WEstjustice, which provides free legal services in west Melbourne, says the changes represent a “big win” for consumers who live in tenanted properties.

“The landlord insurance industry committing to this minimum standard is a big win for renters across Australia,” Acting Legal Director Matthew Martin told

“Renters can no longer be pursued directly by landlord insurers for accidental damage claims and should only receive letters from landlord insurers to confirm if the renter has insurance cover for accidental damage.”

WEstjustice and Choice have been working in the last few months behind the scenes to stop the practice.

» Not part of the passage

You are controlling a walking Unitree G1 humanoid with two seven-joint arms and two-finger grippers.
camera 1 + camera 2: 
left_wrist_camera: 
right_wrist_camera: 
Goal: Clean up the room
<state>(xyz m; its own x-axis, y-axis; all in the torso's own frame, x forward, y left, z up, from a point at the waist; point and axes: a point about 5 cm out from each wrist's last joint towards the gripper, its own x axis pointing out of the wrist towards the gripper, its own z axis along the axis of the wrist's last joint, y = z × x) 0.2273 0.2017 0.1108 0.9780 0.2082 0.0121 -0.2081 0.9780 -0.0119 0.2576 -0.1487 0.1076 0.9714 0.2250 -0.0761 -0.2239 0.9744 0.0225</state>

They raised the matter publicly as early as August, after investigating a number of cases in relation to tenants who were being chased to pay for their landlords’ insurance claims.

“Suncorp, IAG and QBE have changed their initial practices and agreed to stop sending bills to uninsured tenants for accidental damage,” Choice Director of Campaigns Erin Turner said.

“This is very welcome news and will stop the stress and harm caused in the past.”

IAG and QBE confirmed they will not press tenants to pay for accidental or unintentional damage caused while Suncorp says it will leave it to the ICA to respond on behalf of the industry.

“We will only consider a recovery where there is evidence of a legal liability of the tenant and they are insured, or for intentional or malicious damage by the tenant,” a spokesman for IAG told

“We’ve also reaffirmed our policy that we won’t pursue a recovery where we identify that the tenant is experiencing hardship.

“Our processes already considered the hardship that might be experienced by tenants, however, we have taken on board the concerns raised by Choice and WEstJustice to help provide clarity on this issue for tenants.”

QBE says it takes the wellbeing of both customers and third parties to claims such as tenants very seriously.

“Ensuring vulnerable people are protected is important to QBE and we will not pursue a tenant that is vulnerable or is suffering financial hardship,” a spokesman told

“For Landlord Insurance products, QBE will only pursue tenants if they have insurance cover or if the damage is intentional or malicious.”

Chubb, which was involved in one of the cases investigated by the campaign, says it has stopped offering residential landlord insurance since April this year.

Ms Turner of Choice says not every insurance brand has engaged in the practice, naming Hollard, Youi and Auto & General as among those that have not pursued renters for accidental damage.